→ TASK BRIEF:
Filter the data for lines with the word "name" and copy those lines.

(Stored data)
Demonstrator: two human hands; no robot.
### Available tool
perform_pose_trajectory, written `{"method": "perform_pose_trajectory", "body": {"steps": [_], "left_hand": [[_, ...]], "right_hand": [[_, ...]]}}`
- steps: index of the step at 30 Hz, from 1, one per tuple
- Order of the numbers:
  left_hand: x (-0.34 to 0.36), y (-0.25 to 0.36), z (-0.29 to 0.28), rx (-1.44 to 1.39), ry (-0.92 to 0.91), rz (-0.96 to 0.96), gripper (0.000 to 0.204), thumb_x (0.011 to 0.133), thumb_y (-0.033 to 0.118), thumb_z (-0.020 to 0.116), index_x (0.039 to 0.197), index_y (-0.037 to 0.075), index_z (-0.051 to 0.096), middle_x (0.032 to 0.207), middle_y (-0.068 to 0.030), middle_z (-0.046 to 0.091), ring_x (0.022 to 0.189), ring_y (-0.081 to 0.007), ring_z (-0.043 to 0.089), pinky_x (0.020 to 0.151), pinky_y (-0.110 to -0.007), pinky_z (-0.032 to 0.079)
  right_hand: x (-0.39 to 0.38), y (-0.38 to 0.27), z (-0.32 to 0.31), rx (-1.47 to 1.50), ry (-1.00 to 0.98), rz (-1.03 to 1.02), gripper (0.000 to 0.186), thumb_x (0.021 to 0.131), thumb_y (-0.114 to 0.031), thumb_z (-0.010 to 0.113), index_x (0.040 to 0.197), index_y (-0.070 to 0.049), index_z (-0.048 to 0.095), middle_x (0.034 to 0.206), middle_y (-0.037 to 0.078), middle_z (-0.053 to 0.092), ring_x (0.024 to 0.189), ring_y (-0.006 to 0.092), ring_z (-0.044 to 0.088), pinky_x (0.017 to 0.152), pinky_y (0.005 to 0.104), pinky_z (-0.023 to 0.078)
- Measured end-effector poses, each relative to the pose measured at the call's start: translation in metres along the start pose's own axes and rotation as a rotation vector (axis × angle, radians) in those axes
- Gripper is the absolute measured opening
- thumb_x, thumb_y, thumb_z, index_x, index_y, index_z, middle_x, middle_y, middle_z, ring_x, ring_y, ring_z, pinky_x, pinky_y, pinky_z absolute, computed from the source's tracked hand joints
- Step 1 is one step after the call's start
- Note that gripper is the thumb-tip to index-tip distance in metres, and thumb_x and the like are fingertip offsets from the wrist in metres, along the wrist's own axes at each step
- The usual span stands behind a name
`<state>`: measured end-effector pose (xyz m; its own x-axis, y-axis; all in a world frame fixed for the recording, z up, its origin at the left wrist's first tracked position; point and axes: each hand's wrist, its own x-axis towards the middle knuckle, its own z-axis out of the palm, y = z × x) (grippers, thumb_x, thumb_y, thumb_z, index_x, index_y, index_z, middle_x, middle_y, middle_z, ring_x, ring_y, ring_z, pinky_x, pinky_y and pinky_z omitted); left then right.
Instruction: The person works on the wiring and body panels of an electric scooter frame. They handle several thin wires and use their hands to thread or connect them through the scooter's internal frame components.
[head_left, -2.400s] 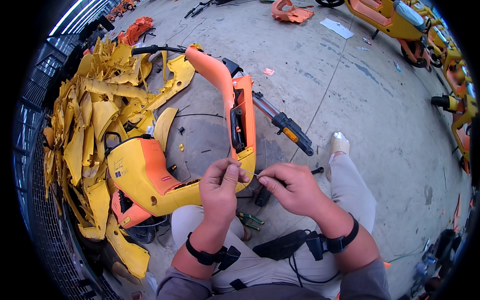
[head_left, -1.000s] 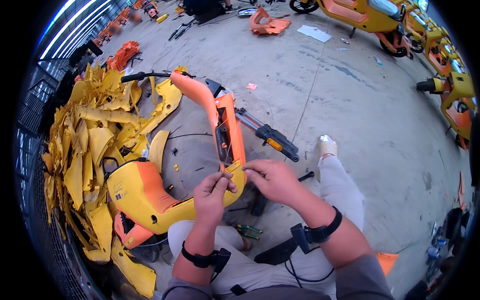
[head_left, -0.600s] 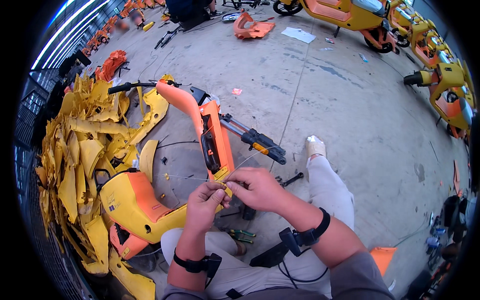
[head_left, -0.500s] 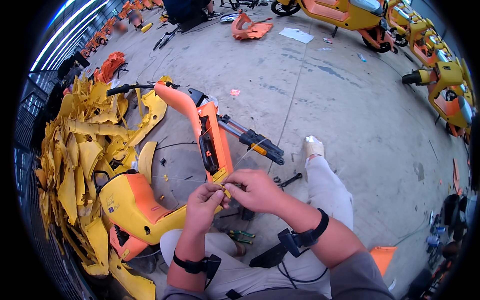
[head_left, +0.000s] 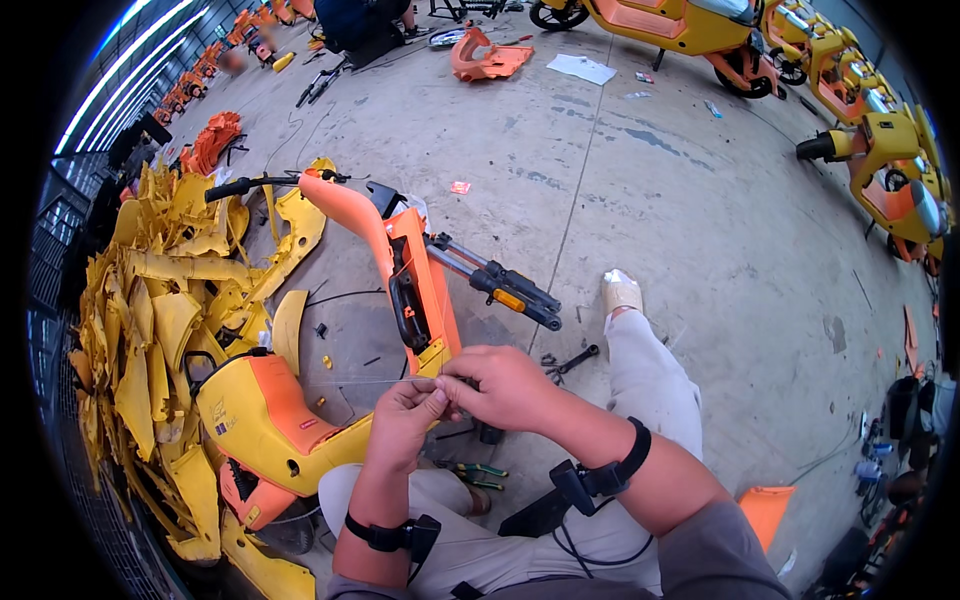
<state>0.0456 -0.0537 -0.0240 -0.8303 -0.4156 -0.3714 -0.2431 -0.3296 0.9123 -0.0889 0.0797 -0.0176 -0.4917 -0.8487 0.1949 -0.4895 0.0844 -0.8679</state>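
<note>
i've got the part-stripped scooter (head_left: 262, 428) ahead of me, body running l-r, orange column (head_left: 352, 207) slanting up-left to the handlebar (head_left: 232, 187). hands block its lower front corner; its wheel (head_left: 292, 537) is mostly hidden under the rear.

my r hand (head_left: 503, 388) comes in from lower r, forearm angled up-left, fingers curled; my l hand (head_left: 402, 422) stands near upright, thumb up. both pinch the thin wire (head_left: 378, 382) beside that corner, fingertips touching, so the bit btwn them is hidden.

wire's long axis is approx level, pointing l; can't make out its far end, too fine vs the floor (head_left: 720, 290).
</note>
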Motion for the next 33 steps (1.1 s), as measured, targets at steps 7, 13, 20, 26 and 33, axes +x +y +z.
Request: {"method": "perform_pose_trajectory", "body": {"steps": [7,13,20,26,33], "left_hand": [[-0.001,0.002,0.006,0.121,0.043,0.044,0.015,0.092,0.004,0.061,0.101,-0.008,0.058,0.089,-0.0126,0.067,0.076,-0.0176,0.067,0.071,-0.028,0.054],[-0.001,-0.004,0.004,0.219,0.070,0.076,0.013,0.091,0.001,0.062,0.099,-0.009,0.060,0.086,-0.0119,0.067,0.073,-0.0157,0.066,0.067,-0.027,0.053],[-0.002,-0.004,0.008,0.177,0.058,0.150,0.012,0.090,0.001,0.063,0.099,-0.007,0.062,0.087,-0.0099,0.068,0.072,-0.0139,0.064,0.066,-0.026,0.053],[-0.004,-0.002,0.011,0.189,0.058,0.168,0.013,0.091,0.002,0.063,0.100,-0.007,0.063,0.088,-0.0095,0.068,0.072,-0.0128,0.064,0.066,-0.025,0.052],[-0.004,-0.002,0.013,0.199,0.096,0.203,0.012,0.091,0.002,0.062,0.100,-0.007,0.063,0.087,-0.0093,0.068,0.071,-0.0123,0.063,0.065,-0.026,0.052]], "right_hand": [[0.001,0.005,0.004,-0.027,0.022,-0.006,0.023,0.086,-0.027,0.060,0.079,-0.006,0.067,0.077,0.013,0.066,0.074,0.0335,0.064,0.064,0.0443,0.050],[0.000,0.000,0.003,-0.012,0.040,0.014,0.022,0.084,-0.025,0.061,0.076,-0.005,0.067,0.076,0.014,0.066,0.073,0.0338,0.064,0.063,0.0444,0.050],[0.003,0.000,0.003,0.032,0.050,0.037,0.021,0.083,-0.023,0.061,0.077,-0.004,0.067,0.075,0.016,0.065,0.072,0.0357,0.063,0.064,0.0457,0.050],[0.004,0.002,0.004,0.035,0.060,0.029,0.020,0.084,-0.023,0.061,0.078,-0.004,0.067,0.075,0.016,0.065,0.073,0.0360,0.063,0.064,0.0456,0.050],[0.004,0.002,0.004,0.039,0.049,0.047,0.021,0.084,-0.023,0.061,0.080,-0.004,0.068,0.076,0.016,0.065,0.073,0.0361,0.063,0.064,0.0453,0.050]]}}
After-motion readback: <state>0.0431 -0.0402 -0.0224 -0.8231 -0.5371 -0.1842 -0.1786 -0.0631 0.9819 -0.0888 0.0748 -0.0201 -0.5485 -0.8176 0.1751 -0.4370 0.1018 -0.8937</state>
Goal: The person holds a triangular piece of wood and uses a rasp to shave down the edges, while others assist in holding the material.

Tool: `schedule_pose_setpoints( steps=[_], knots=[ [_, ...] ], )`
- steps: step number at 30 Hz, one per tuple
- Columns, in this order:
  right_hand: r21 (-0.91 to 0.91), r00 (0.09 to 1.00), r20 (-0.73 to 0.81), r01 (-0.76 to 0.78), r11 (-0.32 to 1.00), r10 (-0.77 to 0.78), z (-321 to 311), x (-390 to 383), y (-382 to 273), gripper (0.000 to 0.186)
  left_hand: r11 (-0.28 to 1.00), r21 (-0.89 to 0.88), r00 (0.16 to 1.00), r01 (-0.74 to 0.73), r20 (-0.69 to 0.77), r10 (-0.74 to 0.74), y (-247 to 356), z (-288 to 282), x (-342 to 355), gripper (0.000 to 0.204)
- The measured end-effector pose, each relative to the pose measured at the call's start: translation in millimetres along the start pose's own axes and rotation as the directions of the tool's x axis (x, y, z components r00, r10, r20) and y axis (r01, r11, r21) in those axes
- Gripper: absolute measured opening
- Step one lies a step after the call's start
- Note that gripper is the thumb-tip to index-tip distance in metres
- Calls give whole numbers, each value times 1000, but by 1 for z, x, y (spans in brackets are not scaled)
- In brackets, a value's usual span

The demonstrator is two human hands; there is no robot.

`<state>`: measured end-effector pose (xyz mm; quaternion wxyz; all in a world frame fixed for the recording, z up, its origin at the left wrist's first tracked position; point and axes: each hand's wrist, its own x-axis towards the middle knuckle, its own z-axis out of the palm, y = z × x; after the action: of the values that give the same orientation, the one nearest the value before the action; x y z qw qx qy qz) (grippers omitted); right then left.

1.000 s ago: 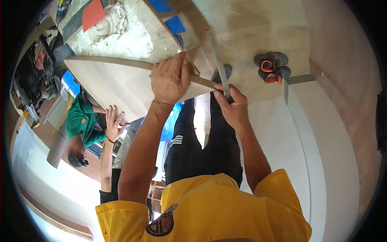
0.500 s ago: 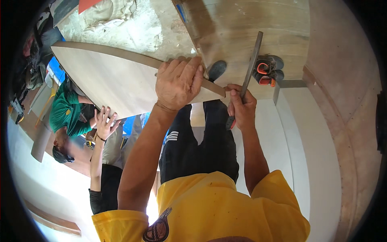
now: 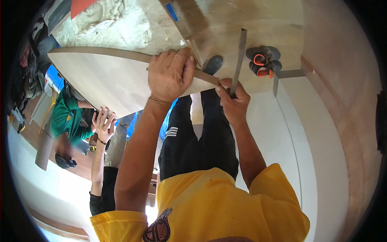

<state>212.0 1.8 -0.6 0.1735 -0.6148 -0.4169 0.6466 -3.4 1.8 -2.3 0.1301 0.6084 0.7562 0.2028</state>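
A person in a yellow shirt (image 3: pixel 225 205), seen from above, grips a pale panel (image 3: pixel 105 78) that slants across in front of the near edge of a white-blotched bench (image 3: pixel 157 38); whether the panel rests on the bench cannot be told. The left hand (image 3: pixel 171 74) is clasped over the panel's long upper edge, near its right end, fingers curled over the far side. The right hand (image 3: pixel 235 98) grasps a flat grey bar (image 3: pixel 240 56), which points up and away, its thumb and fingertips just beside the panel's right corner. At the panel's lower left edge, a co-worker's hand (image 3: pixel 103 126) lies with spread fingers against it. Beyond, another person in a green shirt (image 3: pixel 66 113) bends close. A red sheet (image 3: pixel 80 5) lies toward the bench's left edge. On the floor (image 3: pixel 278 24), past the bench's right edge, sits a pair of dark shoes with orange linings (image 3: pixel 264 60)
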Motion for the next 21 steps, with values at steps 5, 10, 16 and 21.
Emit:
schedule_pose_setpoints(
  steps=[5, 10, 16, 21],
  knots=[
    [111, 997, -21, -70, 991, 73, 5, -3, -1, 13, 999, 20, 999, -39, -4, 39, -3, 5, -4, 15],
    [-103, 951, 10, 309, 946, -309, -2, 18, 19, 14, 1000, 25, 999, -16, -34, 17, -5, 10, -8, 17],
    [-41, 916, 26, 401, 915, -401, -7, 32, 35, 28, 1000, -10, 1000, 23, 9, -23, -2, 15, -7, 30],
    [-23, 935, -160, 319, 948, -318, 5, -1, 47, 32, 985, -118, 992, 129, 5, -129, -3, 16, -10, 30]
  ],
)
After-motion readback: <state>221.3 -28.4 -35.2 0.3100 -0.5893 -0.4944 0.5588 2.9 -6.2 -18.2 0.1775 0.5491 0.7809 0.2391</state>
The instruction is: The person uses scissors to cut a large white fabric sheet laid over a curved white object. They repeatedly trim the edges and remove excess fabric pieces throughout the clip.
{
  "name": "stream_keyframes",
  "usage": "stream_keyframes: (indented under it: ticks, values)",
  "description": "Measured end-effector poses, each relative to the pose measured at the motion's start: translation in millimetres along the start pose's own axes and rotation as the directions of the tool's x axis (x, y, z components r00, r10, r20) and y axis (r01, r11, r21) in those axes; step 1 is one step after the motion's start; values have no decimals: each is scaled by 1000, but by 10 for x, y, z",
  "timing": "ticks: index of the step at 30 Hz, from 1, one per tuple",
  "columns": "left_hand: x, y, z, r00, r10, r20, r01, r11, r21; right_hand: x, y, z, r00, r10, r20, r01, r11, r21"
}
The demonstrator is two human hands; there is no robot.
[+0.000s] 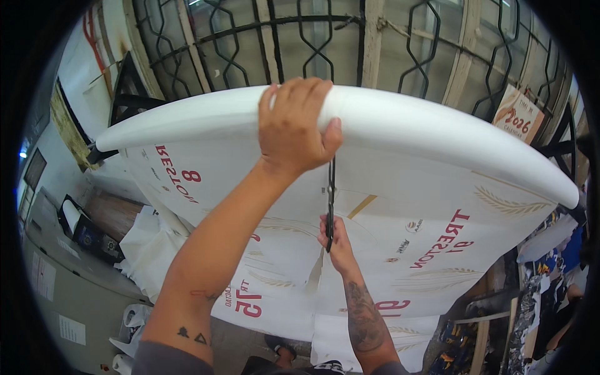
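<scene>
A big white printed sheet [437, 206], with red lettering and gold wheat marks, hangs down from a thick white roll [187, 115] that spans the view. My left hand [294, 122] is raised and grips the top of the roll, fingers curled over it. Lower, my right hand [334, 240] holds dark scissors [330, 200] upright against the sheet, blades pointing up toward the left hand. A slit in the sheet runs down below the scissors.
A black metal window grille [312, 37] with wooden frames stands behind the roll. A calendar [517, 115] hangs at the upper right. More white sheets [150, 250] lie heaped at lower left beside a grey cabinet [56, 281]. Coloured printed goods [550, 281] stack at the right.
</scene>
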State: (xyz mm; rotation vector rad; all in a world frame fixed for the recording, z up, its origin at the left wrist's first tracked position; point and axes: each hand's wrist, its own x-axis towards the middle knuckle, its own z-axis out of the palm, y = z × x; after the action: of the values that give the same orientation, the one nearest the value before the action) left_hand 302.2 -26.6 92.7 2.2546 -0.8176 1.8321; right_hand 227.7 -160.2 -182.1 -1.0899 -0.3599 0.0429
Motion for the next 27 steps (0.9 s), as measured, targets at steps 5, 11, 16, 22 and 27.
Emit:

→ ANSWER:
- The usual span stands behind a name
  "name": "stream_keyframes",

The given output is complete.